◆ About this exercise:
Using the data below, copy each line that includes the word "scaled".

◆ Input records:
+---+
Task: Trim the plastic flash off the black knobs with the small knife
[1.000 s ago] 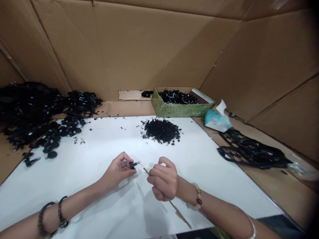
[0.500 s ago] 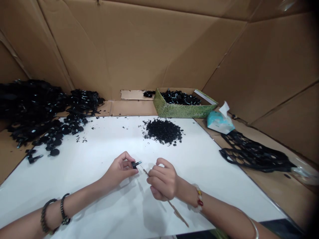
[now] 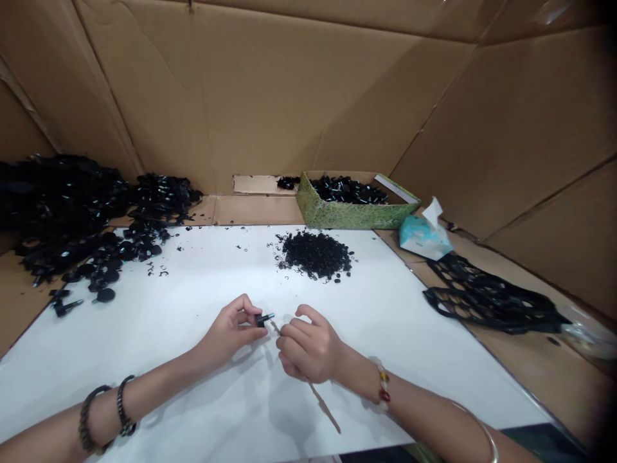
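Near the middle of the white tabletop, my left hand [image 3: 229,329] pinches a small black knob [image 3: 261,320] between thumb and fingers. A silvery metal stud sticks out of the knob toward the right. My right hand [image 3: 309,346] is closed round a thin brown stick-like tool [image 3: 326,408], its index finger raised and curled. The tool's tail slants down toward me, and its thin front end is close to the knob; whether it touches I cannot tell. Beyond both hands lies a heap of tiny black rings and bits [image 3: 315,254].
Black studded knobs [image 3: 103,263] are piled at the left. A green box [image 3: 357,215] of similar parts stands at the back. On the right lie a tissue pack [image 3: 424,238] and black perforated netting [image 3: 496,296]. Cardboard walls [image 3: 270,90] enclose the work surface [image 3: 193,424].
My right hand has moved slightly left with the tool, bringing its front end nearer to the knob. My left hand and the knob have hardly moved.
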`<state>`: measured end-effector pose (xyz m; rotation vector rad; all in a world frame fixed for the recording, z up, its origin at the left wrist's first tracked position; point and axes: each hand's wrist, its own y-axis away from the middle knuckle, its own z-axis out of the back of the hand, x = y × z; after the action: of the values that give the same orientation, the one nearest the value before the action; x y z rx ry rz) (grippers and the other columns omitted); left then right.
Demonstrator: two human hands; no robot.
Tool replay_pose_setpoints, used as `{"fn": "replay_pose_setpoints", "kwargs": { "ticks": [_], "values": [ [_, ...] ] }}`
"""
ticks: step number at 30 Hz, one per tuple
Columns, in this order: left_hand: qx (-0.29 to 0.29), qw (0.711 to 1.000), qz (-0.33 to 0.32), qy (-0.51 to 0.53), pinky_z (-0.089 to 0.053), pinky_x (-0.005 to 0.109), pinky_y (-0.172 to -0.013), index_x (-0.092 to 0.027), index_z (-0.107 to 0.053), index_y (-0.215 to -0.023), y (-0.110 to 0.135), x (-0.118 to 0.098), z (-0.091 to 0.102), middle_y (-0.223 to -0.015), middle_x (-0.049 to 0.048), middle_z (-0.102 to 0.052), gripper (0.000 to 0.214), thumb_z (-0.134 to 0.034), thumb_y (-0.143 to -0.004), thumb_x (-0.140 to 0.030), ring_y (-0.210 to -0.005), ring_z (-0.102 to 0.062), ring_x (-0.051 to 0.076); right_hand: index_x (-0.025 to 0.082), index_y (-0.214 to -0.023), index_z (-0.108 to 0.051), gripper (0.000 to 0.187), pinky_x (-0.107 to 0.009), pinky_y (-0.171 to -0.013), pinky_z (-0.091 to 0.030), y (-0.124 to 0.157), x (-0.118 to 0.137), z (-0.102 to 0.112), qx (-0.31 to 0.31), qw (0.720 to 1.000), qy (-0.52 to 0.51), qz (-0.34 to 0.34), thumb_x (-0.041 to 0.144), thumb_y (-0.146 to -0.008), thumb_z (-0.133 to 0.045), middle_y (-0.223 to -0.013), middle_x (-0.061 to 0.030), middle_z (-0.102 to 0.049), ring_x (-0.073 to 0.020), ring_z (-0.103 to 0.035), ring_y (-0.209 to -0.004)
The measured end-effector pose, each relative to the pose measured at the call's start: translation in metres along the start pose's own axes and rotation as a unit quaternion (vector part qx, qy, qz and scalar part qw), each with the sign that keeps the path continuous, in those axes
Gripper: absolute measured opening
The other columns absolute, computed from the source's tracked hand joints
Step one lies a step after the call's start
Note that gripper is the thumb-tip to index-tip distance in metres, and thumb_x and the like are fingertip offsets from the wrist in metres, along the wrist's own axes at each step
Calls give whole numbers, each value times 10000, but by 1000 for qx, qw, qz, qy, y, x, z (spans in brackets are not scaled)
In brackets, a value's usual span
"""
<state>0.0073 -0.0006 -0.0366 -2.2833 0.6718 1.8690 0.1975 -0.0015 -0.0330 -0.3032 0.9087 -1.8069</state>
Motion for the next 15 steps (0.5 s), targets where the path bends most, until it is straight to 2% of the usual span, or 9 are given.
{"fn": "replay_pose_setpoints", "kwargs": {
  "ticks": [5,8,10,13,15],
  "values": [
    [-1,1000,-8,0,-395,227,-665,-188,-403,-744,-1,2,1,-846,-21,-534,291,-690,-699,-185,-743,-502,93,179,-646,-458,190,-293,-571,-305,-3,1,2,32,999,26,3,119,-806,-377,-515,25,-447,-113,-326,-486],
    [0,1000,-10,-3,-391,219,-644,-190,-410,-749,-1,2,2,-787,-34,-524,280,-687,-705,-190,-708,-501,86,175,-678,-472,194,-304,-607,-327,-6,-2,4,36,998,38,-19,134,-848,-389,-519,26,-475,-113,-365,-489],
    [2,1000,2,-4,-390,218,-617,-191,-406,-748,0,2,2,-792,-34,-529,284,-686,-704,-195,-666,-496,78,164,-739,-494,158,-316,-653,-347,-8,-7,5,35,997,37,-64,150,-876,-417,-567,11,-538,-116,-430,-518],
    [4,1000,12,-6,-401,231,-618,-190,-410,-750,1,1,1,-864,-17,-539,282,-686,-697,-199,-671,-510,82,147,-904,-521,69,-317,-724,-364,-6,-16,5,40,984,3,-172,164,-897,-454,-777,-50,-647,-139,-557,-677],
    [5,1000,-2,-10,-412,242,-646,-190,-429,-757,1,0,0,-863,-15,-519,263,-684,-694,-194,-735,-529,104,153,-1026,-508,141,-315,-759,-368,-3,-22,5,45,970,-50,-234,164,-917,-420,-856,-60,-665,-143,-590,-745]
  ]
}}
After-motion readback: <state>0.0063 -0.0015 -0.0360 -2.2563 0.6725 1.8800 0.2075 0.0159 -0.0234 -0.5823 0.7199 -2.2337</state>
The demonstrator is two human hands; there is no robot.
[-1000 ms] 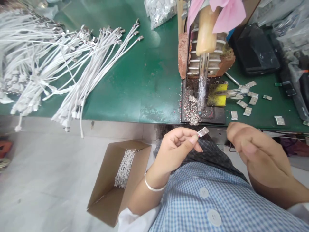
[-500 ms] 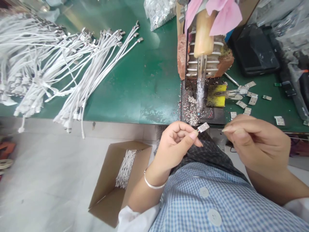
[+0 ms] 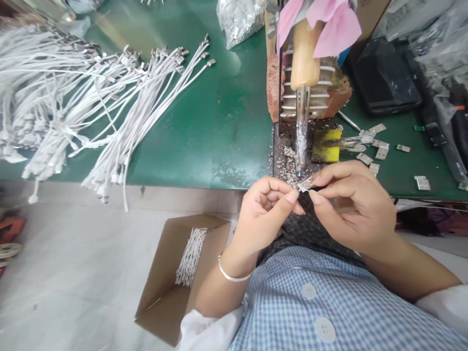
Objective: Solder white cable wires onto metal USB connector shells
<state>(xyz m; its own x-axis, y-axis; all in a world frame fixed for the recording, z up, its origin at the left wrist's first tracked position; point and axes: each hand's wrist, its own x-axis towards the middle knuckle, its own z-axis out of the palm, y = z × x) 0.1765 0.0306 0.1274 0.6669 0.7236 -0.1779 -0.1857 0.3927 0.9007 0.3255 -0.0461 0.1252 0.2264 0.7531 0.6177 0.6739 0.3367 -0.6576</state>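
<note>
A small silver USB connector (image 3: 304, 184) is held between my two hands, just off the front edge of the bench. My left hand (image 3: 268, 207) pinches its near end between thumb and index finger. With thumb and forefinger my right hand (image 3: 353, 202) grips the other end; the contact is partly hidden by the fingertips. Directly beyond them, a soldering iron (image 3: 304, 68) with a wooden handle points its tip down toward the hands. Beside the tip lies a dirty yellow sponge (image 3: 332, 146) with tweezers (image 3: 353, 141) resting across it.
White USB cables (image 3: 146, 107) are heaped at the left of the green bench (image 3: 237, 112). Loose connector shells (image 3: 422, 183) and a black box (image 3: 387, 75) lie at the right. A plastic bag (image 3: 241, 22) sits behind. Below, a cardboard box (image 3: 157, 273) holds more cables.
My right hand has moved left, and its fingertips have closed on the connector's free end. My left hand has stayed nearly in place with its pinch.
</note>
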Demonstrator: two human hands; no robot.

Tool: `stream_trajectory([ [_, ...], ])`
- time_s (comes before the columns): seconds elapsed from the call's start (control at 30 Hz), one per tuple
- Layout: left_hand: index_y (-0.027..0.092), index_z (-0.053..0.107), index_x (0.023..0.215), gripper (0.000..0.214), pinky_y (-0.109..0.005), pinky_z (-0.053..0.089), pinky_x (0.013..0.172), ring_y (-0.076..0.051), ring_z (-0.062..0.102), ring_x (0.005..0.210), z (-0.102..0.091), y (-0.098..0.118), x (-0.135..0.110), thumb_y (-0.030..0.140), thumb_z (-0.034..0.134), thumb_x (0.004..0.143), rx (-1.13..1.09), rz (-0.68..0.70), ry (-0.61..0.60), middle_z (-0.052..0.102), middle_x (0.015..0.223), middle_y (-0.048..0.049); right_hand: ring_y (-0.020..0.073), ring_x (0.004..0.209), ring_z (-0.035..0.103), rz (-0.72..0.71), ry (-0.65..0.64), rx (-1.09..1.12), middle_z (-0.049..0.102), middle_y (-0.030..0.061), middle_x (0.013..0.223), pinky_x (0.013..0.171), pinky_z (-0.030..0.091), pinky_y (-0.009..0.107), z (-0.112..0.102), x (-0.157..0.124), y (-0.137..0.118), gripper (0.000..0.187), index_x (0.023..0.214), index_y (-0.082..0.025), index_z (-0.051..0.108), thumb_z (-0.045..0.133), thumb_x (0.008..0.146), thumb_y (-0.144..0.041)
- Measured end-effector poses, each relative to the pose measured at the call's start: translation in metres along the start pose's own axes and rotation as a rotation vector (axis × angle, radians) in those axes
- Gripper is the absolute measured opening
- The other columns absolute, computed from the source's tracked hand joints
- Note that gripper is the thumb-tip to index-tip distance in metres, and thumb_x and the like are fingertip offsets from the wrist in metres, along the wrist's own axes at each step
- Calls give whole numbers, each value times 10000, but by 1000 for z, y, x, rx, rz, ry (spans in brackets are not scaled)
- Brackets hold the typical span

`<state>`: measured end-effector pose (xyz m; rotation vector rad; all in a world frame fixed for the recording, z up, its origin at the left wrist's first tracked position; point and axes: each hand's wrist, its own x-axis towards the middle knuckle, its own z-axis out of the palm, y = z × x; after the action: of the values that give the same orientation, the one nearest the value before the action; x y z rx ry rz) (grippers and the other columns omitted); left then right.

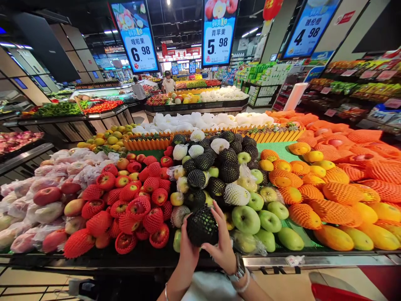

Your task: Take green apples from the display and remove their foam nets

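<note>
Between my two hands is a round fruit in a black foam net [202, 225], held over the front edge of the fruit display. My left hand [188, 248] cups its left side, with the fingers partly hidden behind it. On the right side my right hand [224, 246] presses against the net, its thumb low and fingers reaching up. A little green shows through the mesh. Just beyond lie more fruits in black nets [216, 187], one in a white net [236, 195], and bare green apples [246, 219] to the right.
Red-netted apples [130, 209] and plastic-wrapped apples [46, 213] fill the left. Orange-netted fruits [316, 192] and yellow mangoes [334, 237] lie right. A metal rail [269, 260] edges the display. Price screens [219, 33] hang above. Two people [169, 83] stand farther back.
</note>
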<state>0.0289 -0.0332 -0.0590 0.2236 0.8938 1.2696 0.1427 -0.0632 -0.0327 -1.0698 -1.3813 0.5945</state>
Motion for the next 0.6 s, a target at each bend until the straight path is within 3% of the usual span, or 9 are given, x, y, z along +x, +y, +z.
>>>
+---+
◆ Exercise response:
Calls give whole numbers, each value times 10000, but by 1000 for qx, qw, qz, qy, y, x, z (spans in brackets are not scaled)
- Calls give whole numbers, each value times 10000, but by 1000 for z, y, x, rx, rz, ry (spans in brackets are not scaled)

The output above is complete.